From the data underneath, reproduce exactly the stretch that begins at the line with "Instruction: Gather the" and ends after the line with "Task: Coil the".

++++ DATA FOR THE TASK

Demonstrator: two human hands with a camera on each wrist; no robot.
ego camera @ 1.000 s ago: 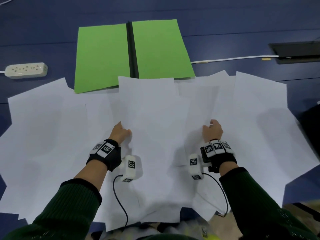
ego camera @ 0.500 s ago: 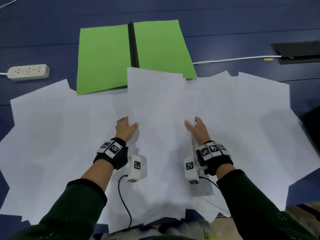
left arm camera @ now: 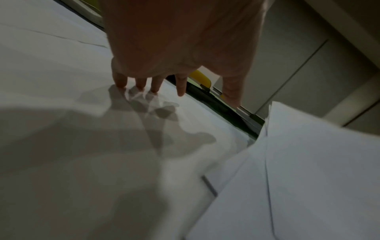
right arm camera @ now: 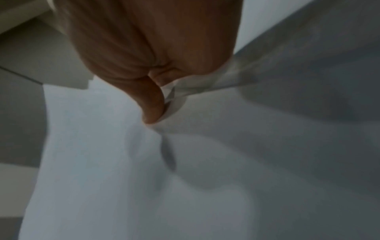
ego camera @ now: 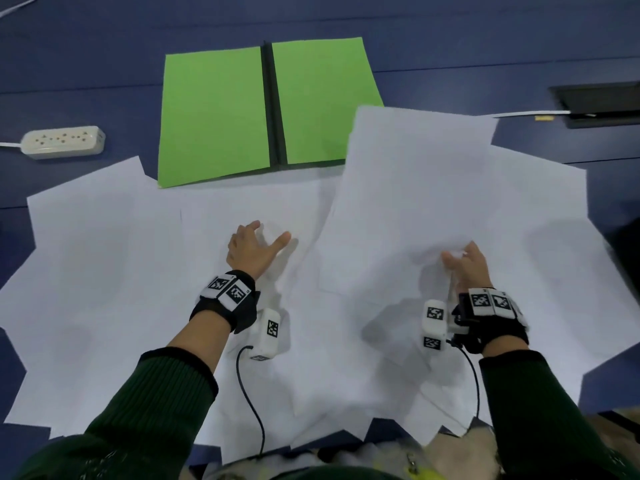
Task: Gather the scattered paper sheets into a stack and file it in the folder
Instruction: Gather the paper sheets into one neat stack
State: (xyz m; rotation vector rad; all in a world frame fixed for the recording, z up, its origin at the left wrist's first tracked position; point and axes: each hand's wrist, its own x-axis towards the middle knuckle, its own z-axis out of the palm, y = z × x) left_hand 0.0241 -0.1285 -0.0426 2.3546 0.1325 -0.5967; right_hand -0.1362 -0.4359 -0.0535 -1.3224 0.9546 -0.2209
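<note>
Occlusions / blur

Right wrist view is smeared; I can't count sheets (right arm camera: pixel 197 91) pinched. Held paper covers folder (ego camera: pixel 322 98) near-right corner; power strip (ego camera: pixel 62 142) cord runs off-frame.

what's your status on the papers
Right hand pinches one sheet. Left hand open on scattered sheets. Folder open, sheet overlapping its corner.

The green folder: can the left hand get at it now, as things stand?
Probably yes. The left hand rests open on the spread sheets, holding nothing, and the green folder lies open just beyond it with nothing between. The right hand pinches a sheet covering only the folder's right corner.
</note>
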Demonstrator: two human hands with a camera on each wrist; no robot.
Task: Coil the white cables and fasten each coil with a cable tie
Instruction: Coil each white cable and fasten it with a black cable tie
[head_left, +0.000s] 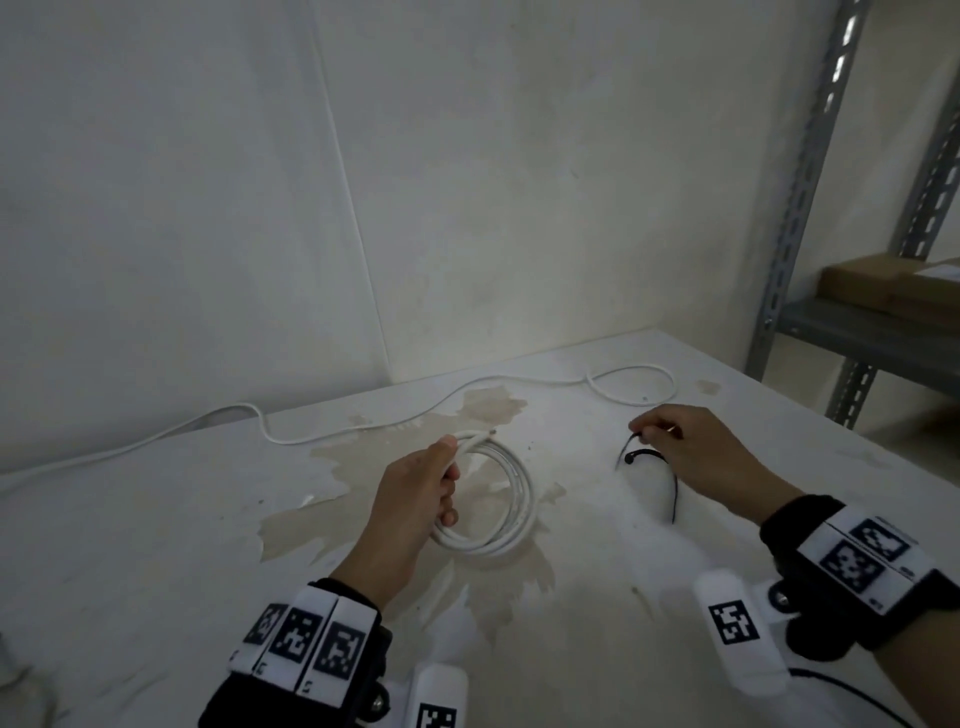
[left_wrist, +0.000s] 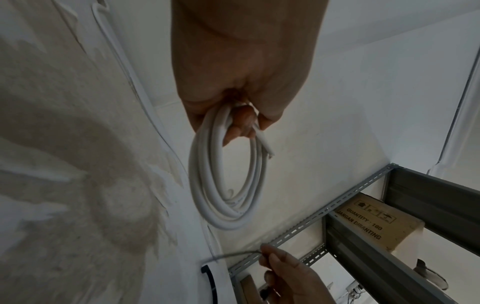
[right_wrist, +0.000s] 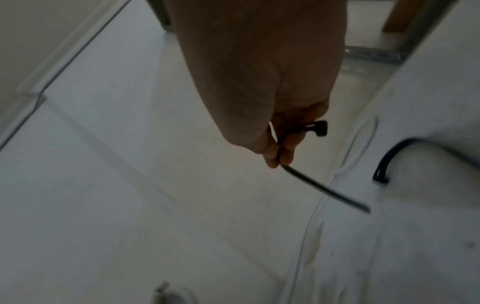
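Observation:
A coil of white cable (head_left: 511, 499) hangs a little above the stained table (head_left: 156, 545). My left hand (head_left: 449, 478) grips its top side, fingers curled round the bundled turns (left_wrist: 223, 205), and a cut end sticks out past them. To the right, my right hand (head_left: 644, 431) pinches a black cable tie (right_wrist: 324, 189) between thumb and finger; its tail points away and its head shows by the palm. A second black cable tie (head_left: 675, 493) lies curved on the table under that hand. A loose white cable (head_left: 363, 428) runs along the table's back and loops at the far right.
A white wall stands close behind the table. A grey slotted metal rack (head_left: 800, 208) stands off the table's right corner, and a cardboard box (head_left: 893, 291) sits on its shelf. Brown patches of peeled surface spread under the coil.

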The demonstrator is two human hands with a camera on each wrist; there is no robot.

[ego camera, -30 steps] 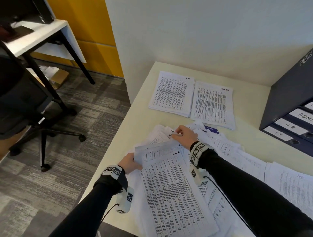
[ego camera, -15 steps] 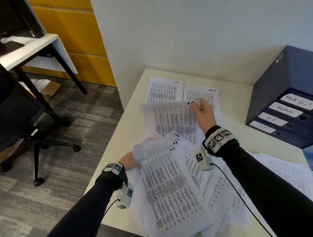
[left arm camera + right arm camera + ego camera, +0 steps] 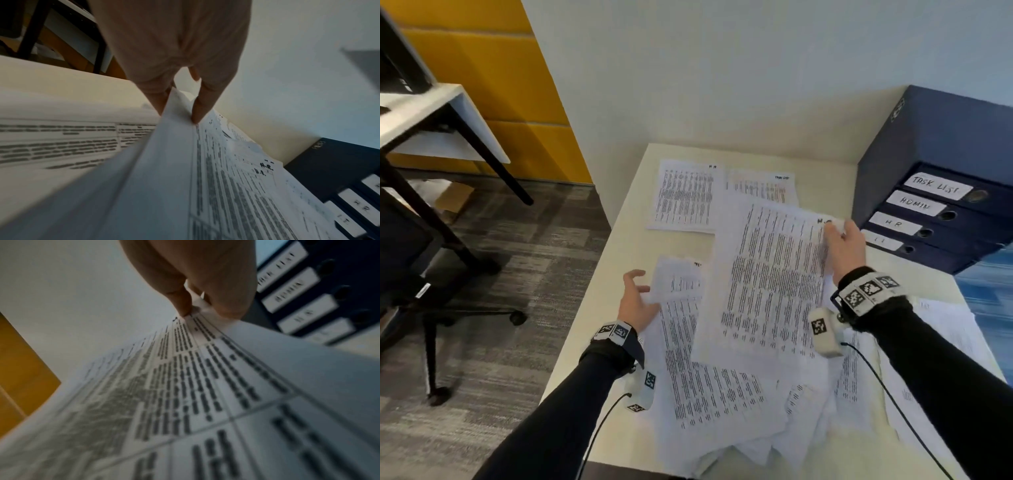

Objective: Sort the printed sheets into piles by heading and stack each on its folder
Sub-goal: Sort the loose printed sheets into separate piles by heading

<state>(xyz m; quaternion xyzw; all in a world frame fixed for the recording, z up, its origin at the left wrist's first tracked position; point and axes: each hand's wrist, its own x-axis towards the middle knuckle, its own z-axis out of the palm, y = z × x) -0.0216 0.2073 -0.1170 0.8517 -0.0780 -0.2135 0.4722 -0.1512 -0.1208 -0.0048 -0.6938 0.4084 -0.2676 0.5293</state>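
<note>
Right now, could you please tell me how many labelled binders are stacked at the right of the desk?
4, stacked flat, spines facing us: TASK LIST binder on top, ADMIN binder beneath it, then HR binder, and the lowest binder, its label unreadable. More may lie hidden beyond the frame's right edge.

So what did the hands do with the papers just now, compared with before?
The right hand picked one sheet off the messy heap, carried it toward the far piles, then swung it right toward the binders, pinching its corner. The left hand lifted, holding a heap sheet's edge. The HR pile and task list pile stayed put.
</note>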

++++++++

◆ **EXERCISE ANSWER**
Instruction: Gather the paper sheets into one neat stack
State: (xyz m; rotation vector rad; all in a world frame fixed for the recording, z up, its origin at the left wrist's first tracked position; point and axes: each hand's wrist, its own x-axis towards the middle knuckle, its own z-axis out of the palm, y = z × x) left_hand 0.0241 -0.1285 -0.0426 2.3546 0.1325 -0.5967; right_hand -0.1362 -0.4359 -0.0535 -1.3224 0.9546 -0.2209
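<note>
Occlusions / blur

Right wrist view is smeared; I can't count sheets (right arm camera: pixel 197 91) pinched. Held paper covers folder (ego camera: pixel 322 98) near-right corner; power strip (ego camera: pixel 62 142) cord runs off-frame.

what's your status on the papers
Right hand pinches one sheet. Left hand open on scattered sheets. Folder open, sheet overlapping its corner.

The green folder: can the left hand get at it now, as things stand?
Probably yes. The left hand rests open on the spread sheets, holding nothing, and the green folder lies open just beyond it with nothing between. The right hand pinches a sheet covering only the folder's right corner.
</note>
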Demonstrator: two human hands with a camera on each wrist; no robot.
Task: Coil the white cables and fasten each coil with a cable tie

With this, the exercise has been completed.